A good thinking or would I rather say that my deeply personal consideration of the newfound quality of reality as proposed by post-modern physics shows that it raises no philosophical or scientific objection whatsoever.
But on another thought, one cannot deny the general logical preference for quantity over quality because of the seeming exactitude the former has over the latter. In fact, it is sometimes said that “quality is relative.” And a similar reference to this is what is represented by the saying that “one man’s meat is another man’s poison.”

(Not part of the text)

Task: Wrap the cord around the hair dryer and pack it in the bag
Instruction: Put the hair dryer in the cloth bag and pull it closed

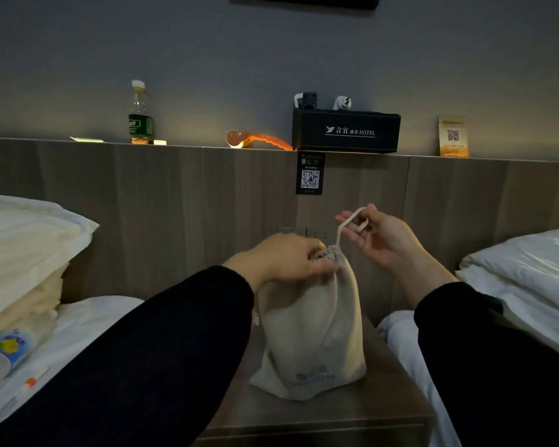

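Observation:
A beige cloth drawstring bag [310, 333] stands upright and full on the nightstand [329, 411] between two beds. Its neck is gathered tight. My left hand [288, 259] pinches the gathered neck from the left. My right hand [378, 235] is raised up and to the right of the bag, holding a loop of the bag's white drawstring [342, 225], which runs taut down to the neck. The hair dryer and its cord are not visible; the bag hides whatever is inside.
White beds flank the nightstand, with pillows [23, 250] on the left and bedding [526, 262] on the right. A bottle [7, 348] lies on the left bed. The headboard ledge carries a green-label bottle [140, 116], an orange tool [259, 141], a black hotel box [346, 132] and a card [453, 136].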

So, one wonders if this general notion of the relativity of quality applies to the quality of reality that post-modern physics proposes. I do not think so, and I believe that anyone who has come to understand post-modern physics would also agree with me, but even at that, I think we still have to discuss this to any length possible, at least to settle whatever dust may arise around the new physics.
Before post-modern physics, physics was only about quantity and this was for a number of reasons among which is the well-accepted idea that quantity is general, in the sense that we can agree about quantity than we can about quality.
To better understand this situation: let us say that we have a table before us. It is easy for us to agree about the length, the area and the mass of the table than we can agree about the beauty, colour or texture of the table.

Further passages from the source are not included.